‘Yenidoğan Çetesi’nden kan donduran ifadeler
Türkiye’nin gündemine bomba gibi düşen Yenidoğan Çetesi dün ilk kez hakim karşısına çıkmıştı. Bugün ifade vermeye başlayan sanıkların anlattıkları kan dondurdu.
İstanbul’da bebek acil hastalarını önceden anlaştıkları özel hastanelerin yenidoğan ünitelerine sevk edip ölümlerine neden oldukları ve haksız kazanç sağladıkları iddia edilen 47 sanığın yargılandığı davada, bebeklerin ölümlerine neden oldukları iddia edilen şüpheliler bugün ikinci kez hakim karşısına çıktı.
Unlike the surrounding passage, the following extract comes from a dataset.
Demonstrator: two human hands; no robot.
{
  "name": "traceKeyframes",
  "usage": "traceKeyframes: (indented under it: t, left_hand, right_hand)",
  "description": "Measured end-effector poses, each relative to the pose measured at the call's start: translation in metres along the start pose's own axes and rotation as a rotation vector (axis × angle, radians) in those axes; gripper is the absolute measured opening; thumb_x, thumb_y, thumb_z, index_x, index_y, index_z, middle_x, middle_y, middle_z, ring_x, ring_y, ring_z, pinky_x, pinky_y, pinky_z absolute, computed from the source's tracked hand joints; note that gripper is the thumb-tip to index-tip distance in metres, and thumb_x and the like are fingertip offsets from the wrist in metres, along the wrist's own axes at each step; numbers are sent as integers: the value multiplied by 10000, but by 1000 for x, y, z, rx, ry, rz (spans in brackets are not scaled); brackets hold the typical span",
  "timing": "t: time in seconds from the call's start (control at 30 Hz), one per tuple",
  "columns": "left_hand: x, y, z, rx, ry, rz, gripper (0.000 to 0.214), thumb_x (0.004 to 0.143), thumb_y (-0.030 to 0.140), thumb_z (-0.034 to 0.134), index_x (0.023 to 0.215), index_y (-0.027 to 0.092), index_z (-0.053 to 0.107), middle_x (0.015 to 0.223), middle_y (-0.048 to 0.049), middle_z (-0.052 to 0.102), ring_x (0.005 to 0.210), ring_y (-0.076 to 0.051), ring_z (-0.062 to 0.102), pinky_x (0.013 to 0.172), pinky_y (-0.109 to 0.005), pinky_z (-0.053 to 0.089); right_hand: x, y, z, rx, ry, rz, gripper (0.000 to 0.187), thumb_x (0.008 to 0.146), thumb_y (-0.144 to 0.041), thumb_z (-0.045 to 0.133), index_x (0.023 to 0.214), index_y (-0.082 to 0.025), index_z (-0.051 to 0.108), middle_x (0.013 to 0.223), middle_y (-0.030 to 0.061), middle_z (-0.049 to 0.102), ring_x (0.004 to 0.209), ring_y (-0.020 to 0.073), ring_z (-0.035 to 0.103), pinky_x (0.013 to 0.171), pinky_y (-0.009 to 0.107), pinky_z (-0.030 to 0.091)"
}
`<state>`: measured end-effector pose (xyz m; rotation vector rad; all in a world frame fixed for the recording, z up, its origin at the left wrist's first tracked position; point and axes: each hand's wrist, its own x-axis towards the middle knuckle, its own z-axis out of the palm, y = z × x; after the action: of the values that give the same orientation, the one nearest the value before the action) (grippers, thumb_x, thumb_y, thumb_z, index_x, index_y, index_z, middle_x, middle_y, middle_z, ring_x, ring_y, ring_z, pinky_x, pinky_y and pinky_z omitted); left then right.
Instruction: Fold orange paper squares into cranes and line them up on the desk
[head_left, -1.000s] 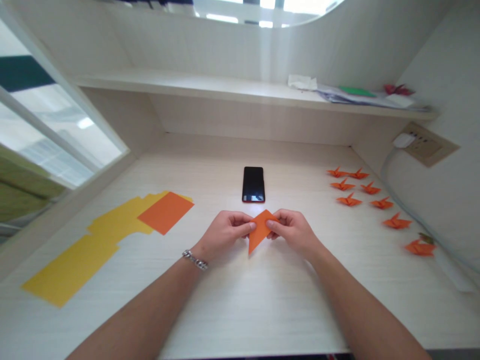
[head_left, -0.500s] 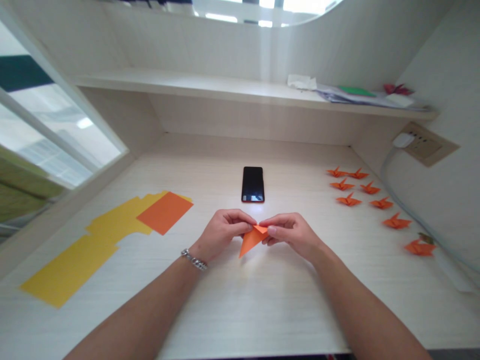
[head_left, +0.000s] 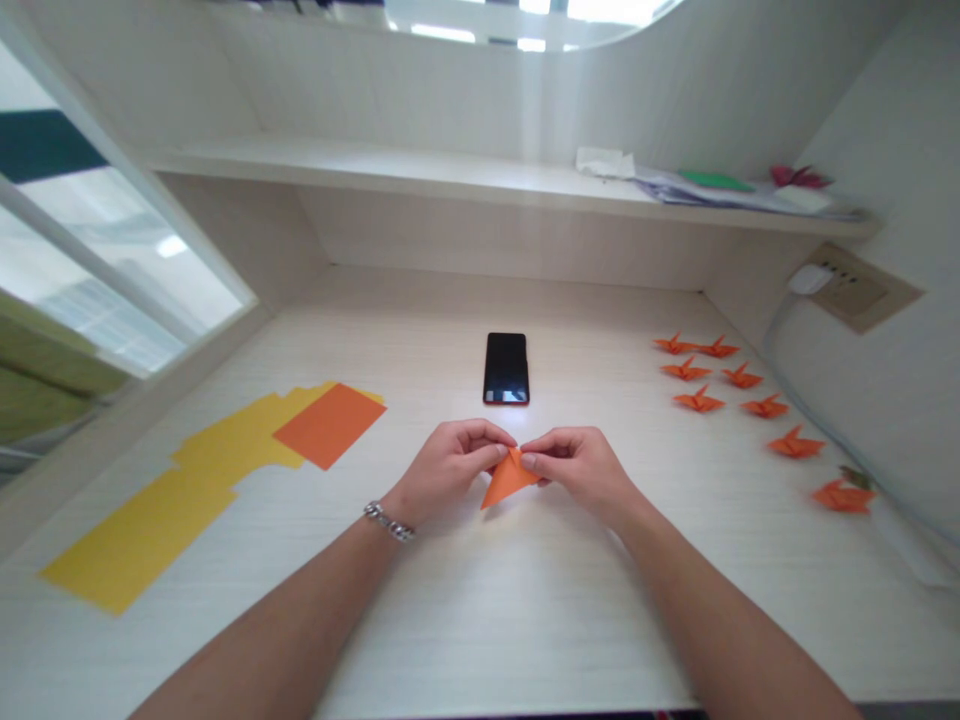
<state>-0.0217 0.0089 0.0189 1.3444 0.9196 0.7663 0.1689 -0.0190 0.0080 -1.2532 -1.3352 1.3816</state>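
A small folded orange paper point(head_left: 507, 480) is held just above the pale wooden desk point(head_left: 480, 610), in the middle of the view. My left hand point(head_left: 448, 465), with a metal bracelet on the wrist, pinches the paper's upper left side. My right hand point(head_left: 582, 466) pinches its upper right tip, thumb and fingers pressed together. The paper's pointed end aims down and to the left. Both hands meet at the top of the fold.
A black phone point(head_left: 505, 368) lies flat just beyond the hands. Yellow sheets point(head_left: 161, 510) with an orange sheet point(head_left: 328, 425) on top lie at the left. Several folded orange cranes point(head_left: 739, 395) sit in rows at the right. A shelf point(head_left: 450, 175) with papers runs above.
The paper has gone from a wider kite shape to a narrower folded triangle. My hands have closed in towards each other and dropped slightly.
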Motion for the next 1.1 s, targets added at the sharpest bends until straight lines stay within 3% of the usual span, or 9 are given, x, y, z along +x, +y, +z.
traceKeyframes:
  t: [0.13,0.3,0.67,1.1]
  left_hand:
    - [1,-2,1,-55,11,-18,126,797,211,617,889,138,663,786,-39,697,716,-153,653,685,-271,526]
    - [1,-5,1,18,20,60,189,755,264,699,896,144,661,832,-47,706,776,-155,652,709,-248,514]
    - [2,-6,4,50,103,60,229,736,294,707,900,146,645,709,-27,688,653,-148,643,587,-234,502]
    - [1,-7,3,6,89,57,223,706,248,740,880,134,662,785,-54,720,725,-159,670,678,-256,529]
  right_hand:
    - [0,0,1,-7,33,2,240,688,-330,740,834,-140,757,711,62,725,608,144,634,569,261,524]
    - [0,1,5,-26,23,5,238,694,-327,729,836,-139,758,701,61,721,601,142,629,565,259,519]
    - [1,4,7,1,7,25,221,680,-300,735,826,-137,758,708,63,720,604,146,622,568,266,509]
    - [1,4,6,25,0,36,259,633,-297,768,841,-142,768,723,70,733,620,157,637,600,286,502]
Dün saat 21.00’e kadar süren ilk duruşmada sadece çetenin kilit isimlerinden ve pişmanlık yasasından faydalanmak için itirafçı olan hemşire Hakan Doğukan Taşçı 3 saatin üzerinde ifade verdi.
SGK’ya karşı nitelikli dolandırıcılık, evrakta sahtecilik gibi suçlamaları kabul eden ancak ihmali davranışla kasten öldürme suçunu reddeden Taşçı’nın ifadesiyle tamamlanan duruşmanın ilk celsesi, bugün ikinci oturum ile devam ediyor.
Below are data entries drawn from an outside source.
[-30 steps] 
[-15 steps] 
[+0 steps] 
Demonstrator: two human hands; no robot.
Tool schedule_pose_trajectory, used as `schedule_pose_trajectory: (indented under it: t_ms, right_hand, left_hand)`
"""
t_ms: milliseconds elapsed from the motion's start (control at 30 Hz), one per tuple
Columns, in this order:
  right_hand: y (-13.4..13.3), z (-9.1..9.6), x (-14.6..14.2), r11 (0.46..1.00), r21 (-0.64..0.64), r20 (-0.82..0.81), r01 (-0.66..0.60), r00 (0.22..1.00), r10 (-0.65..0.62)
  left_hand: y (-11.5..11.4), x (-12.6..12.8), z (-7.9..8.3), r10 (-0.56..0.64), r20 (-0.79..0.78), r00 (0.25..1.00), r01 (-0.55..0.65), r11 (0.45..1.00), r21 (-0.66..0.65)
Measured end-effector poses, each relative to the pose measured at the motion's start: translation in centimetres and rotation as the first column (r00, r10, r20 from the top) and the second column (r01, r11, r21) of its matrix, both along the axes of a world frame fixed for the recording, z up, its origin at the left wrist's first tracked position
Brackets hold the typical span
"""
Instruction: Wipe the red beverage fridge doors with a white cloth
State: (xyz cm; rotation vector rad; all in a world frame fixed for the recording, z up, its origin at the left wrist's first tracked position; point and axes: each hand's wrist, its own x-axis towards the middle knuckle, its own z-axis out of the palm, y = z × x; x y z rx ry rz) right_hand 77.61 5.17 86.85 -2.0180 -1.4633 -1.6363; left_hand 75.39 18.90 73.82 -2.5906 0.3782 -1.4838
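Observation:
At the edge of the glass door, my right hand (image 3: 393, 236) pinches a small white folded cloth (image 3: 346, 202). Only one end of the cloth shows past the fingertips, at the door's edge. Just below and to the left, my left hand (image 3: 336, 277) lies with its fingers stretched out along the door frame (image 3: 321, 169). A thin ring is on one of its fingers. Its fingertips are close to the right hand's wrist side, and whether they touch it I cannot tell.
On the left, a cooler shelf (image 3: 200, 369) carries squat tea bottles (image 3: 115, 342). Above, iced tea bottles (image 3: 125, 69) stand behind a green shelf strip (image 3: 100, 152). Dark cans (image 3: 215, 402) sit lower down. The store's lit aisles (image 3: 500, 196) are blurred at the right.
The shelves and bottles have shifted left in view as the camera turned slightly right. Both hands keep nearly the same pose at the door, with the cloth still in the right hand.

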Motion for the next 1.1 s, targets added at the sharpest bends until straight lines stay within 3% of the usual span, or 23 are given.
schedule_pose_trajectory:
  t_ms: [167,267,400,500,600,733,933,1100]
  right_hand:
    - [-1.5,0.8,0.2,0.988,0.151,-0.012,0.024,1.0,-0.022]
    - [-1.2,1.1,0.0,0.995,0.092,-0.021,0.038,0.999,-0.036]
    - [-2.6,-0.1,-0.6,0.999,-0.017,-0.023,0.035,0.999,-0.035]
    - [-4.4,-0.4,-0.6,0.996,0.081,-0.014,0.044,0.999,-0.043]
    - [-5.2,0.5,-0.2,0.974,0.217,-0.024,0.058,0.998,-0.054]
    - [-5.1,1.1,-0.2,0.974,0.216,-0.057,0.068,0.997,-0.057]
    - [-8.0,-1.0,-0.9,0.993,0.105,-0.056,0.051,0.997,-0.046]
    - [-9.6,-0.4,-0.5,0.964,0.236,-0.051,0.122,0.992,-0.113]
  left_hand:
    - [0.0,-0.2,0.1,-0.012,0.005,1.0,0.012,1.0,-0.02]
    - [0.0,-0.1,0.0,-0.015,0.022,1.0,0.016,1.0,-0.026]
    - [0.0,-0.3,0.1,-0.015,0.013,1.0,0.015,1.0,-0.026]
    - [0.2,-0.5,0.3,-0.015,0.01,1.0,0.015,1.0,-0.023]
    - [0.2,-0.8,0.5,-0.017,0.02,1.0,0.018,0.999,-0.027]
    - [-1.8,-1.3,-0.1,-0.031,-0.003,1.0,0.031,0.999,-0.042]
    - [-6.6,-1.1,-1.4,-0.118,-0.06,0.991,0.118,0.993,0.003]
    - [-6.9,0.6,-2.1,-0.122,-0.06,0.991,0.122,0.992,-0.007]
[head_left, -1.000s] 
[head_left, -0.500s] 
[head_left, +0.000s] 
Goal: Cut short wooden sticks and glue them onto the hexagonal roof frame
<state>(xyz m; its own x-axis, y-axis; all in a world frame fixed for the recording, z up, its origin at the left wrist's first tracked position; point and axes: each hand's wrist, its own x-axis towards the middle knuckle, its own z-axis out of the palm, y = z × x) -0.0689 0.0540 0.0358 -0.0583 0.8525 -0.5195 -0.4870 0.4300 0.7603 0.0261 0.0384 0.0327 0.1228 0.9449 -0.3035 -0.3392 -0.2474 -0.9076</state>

Davaya ilişkin duruşmanın ilk celsesinin ikinci hak örgütlerinin yanı sıra siyasi parti temsilcileri de katılım sağladı.
SANIKLARA NE KADAR CEZA İSTENİYOR?
İddianamede, ölen 10 bebeğin maktul, beş kişinin müşteki, Sosyal Güvenlik Kurumu (SGK) İstanbul İl Müdürlüğü’nün suçtan zarar gören, 19 hastane ve sağlık şirketi malen sorumlu, 47 kişi de şüpheli olarak yer aldı.
İddianamede, şüpheliler doktor Fırat Sarı ve doktor İlker Gönen’in 10 kez kasten öldürmenin ihmali davranışla işlenmesi, nitelikli dolandırıcılık, suç işlemek amacıyla örgüt kurma ve 11 kez uygulanmak üzere resmi belgede sahtecilik suçlarından toplamda 177 yıl 6 aydan 582 yıl 9’ar aya kadar hapisle cezalandırılmaları talep edildi.
Şüpheli ambulans şoförü Gıyasettin Mert Özdemir hakkında ise kasten öldürmenin ihmali davranışla işlenmesi, kişisel verilerin hukuka aykırı ele geçirilmesi, kamu kurum ve kuruluşlarının zararına dolandırıcılık, suç işlemek amacıyla örgüt kurma ve resmi belgede sahtecilik suçlarından 180 yıldan 589 yıl 9 aya kadar hapis istendi.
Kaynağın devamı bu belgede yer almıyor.